La primera jornada tuvo lugar el 24 de enero y reunió a padres, madres, niños y niñas alrededor de una propuesta de artes plásticas desarrollada por la artista Paca Vázquez. Desde el inicio, el proyecto planteaba el voluntariado no únicamente como una acción dirigida hacia otras personas, sino también como una forma de participar, encontrarse y construir vínculos dentro de la propia comunidad educativa.

La respuesta de las familias ocupó un lugar destacado en la noticia publicada entonces. La asistencia de padres y madres fue alta y quienes acudieron valoraron la posibilidad de repetir este tipo de experiencias. Entre las cuestiones que trasladaron aparecía una realidad cotidiana: las obligaciones diarias pueden reducir el tiempo disponible para jugar y compartir momentos con sus hijos e hijas. La actividad permitió generar precisamente ese espacio común, utilizando la creación artística como punto de encuentro entre personas adultas y niños y niñas.

Pero la propuesta iba más allá de una jornada familiar. La propia noticia situaba aquella experiencia dentro de una reflexión sobre la importancia del voluntariado y la participación social. En 2018 se señalaba la necesidad de seguir impulsando la implicación de la ciudadanía y se definía a las personas voluntarias como agentes capaces de contribuir a un desarrollo social y personal más equitativo. El voluntariado aparecía así ligado a una idea de ciudadanía que no se limita a observar lo que sucede alrededor, sino que busca tomar parte y colaborar en la transformación del entorno.

Desde ese planteamiento, el proyecto buscaba fomentar la participación de niños, niñas y jóvenes en la vida escolar y ciudadana, trabajando la cultura democrática y el respeto a la diversidad. Al mismo tiempo, se pretendía acercar a los espacios educativos el trabajo desarrollado por las organizaciones sociales y sus proyectos. La escuela se convertía así en uno de los lugares desde los que aprender qué significa participar y descubrir que la acción voluntaria puede formar parte de la manera en que nos relacionamos con nuestra comunidad.

El arte y la cultura ocupaban también un lugar definido dentro de esta propuesta. La noticia explicaba que las acciones buscaban educar, sensibilizar e impulsar iniciativas tanto en los espacios educativos como en la sociedad, utilizando ambos lenguajes como elementos para la transformación social. El trabajo realizado aquel día en el CEIP Concepción Arenal permitía trasladar esos objetivos a una experiencia concreta: padres, madres, niños y niñas compartiendo un proceso creativo y participando conjuntamente en la vida del centro.

Recuperamos esta noticia en 2026 porque permite recordar una cuestión que atraviesa nuestro recorrido por el voluntariado: la participación se aprende también participando.
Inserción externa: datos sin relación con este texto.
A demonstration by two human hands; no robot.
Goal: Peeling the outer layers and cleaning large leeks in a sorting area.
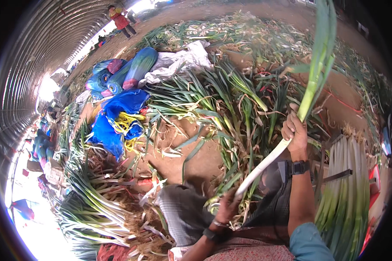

La acción voluntaria necesita personas dispuestas a dedicar tiempo, implicarse y compartir aquello que pueden aportar, pero necesita igualmente espacios que permitan crear esos vínculos y convertir la voluntad de colaborar en acciones concretas.

Las fotografías que acompañaban la publicación original dejaron recogido parte de aquel primer encuentro en el CEIP Concepción Arenal. Ocho años después, volvemos sobre ellas para recordar una experiencia en la que voluntariado, familias, infancia y creación artística se encontraron dentro de un mismo centro educativo.